*PROBLEM DESCRIPTION*. From the first line to the last, return the data exactly as written.

*RAW DATA*.
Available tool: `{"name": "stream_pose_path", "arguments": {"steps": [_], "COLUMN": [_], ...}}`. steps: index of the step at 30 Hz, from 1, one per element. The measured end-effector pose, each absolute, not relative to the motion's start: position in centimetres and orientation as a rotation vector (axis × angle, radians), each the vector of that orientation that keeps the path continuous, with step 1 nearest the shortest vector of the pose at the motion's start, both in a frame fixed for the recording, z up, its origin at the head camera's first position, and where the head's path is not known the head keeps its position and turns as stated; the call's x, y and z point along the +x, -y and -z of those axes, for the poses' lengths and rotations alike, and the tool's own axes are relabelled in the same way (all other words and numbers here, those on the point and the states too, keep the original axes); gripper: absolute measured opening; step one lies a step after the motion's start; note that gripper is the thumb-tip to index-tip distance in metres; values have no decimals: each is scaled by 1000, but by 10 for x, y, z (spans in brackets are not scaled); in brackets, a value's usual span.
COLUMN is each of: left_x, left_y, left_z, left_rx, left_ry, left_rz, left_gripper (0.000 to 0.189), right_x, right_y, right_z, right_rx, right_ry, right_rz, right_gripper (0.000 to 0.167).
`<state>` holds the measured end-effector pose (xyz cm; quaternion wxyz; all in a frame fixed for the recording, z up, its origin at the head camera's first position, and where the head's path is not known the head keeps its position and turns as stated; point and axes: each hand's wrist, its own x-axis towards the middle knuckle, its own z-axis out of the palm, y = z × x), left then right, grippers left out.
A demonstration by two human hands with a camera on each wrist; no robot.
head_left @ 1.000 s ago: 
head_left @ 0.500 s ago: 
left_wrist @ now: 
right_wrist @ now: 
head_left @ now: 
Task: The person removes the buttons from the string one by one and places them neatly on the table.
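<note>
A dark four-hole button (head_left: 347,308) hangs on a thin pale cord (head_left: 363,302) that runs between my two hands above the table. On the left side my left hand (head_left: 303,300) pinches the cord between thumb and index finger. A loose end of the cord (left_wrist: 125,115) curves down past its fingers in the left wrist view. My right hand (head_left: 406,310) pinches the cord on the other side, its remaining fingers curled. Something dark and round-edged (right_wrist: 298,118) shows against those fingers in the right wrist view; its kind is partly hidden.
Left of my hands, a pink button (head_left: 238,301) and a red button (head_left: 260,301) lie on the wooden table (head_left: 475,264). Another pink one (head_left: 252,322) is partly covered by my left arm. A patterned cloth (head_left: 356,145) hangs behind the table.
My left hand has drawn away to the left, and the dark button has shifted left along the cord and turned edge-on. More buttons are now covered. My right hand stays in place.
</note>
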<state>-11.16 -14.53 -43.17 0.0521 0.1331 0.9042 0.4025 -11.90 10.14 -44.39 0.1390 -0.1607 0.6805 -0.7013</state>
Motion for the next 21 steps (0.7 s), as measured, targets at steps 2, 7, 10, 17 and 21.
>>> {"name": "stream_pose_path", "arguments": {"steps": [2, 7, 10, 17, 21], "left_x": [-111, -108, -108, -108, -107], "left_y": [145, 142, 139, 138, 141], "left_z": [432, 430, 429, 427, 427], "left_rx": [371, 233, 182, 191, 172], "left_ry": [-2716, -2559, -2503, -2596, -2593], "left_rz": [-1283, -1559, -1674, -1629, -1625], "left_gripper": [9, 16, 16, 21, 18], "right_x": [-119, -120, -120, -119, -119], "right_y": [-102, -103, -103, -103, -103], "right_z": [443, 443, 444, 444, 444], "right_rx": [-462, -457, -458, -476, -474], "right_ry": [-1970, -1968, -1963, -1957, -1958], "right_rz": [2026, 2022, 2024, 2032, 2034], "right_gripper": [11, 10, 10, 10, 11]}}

*SOLUTION*.
Available tool: `{"name": "stream_pose_path", "arguments": {"steps": [_], "COLUMN": [_], ...}}`. steps: index of the step at 30 Hz, from 1, one per element. The measured end-effector pose, each absolute, not relative to the motion's start: position in centimetres and orientation as a rotation vector (axis × angle, radians), each the vector of that orientation that keeps the path continuous, with step 1 nearest the shortest vector of the pose at the motion's start, both in a frame fixed for the recording, z up, its origin at the head camera's first position, and where the head's path is not known the head keeps its position and turns as stated; the call's x, y and z point along the +x, -y and -z of those axes, for the poses' lengths and rotations alike, and the tool's own axes are relabelled in the same way (all other words and numbers here, those on the point and the states too, keep the original axes); gripper: absolute measured opening; step one lies a step after the motion's start; note that gripper is the thumb-tip to index-tip distance in metres; values have no decimals: each is scaled by 1000, but by 10 for x, y, z (spans in brackets are not scaled); in brackets, a value's usual span.
COLUMN is each of: left_x, left_y, left_z, left_rx, left_ry, left_rz, left_gripper (0.000 to 0.189), right_x, right_y, right_z, right_rx, right_ry, right_rz, right_gripper (0.000 to 0.167).
`<state>` holds the measured end-effector pose (xyz cm; quaternion wxyz; all in a frame fixed for the recording, z up, its origin at the head camera's first position, and where the head's path is not known the head keeps its position and turns as stated; point and axes: each hand's wrist, its own x-axis towards the middle knuckle, its own z-axis out of the palm, y = z × x), left then right, grippers left out.
A demonstration by two human hands with a camera on each wrist; no robot.
head_left @ 1.000 s ago: 
head_left @ 0.500 s ago: 
left_wrist @ now: 
right_wrist @ now: 
head_left @ now: 
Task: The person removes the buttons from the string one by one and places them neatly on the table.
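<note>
A dark four-hole button (head_left: 347,308) hangs on a thin pale cord (head_left: 363,302) that runs between my two hands above the table. On the left side my left hand (head_left: 303,300) pinches the cord between thumb and index finger. A loose end of the cord (left_wrist: 125,115) curves down past its fingers in the left wrist view. My right hand (head_left: 406,310) pinches the cord on the other side, its remaining fingers curled. Something dark and round-edged (right_wrist: 298,118) shows against those fingers in the right wrist view; its kind is partly hidden.
Left of my hands, a pink button (head_left: 238,301) and a red button (head_left: 260,301) lie on the wooden table (head_left: 475,264). Another pink one (head_left: 252,322) is partly covered by my left arm. A patterned cloth (head_left: 356,145) hangs behind the table.
My left hand has drawn away to the left, and the dark button has shifted left along the cord and turned edge-on. More buttons are now covered. My right hand stays in place.
</note>
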<state>-11.16 -14.53 -43.17 0.0521 0.1331 0.9042 0.4025 -11.90 10.14 -44.39 0.1390 -0.1607 0.6805 -0.7013</state>
Motion for the next 21 steps (0.7 s), as measured, targets at steps 2, 7, 10, 17 and 21.
>>> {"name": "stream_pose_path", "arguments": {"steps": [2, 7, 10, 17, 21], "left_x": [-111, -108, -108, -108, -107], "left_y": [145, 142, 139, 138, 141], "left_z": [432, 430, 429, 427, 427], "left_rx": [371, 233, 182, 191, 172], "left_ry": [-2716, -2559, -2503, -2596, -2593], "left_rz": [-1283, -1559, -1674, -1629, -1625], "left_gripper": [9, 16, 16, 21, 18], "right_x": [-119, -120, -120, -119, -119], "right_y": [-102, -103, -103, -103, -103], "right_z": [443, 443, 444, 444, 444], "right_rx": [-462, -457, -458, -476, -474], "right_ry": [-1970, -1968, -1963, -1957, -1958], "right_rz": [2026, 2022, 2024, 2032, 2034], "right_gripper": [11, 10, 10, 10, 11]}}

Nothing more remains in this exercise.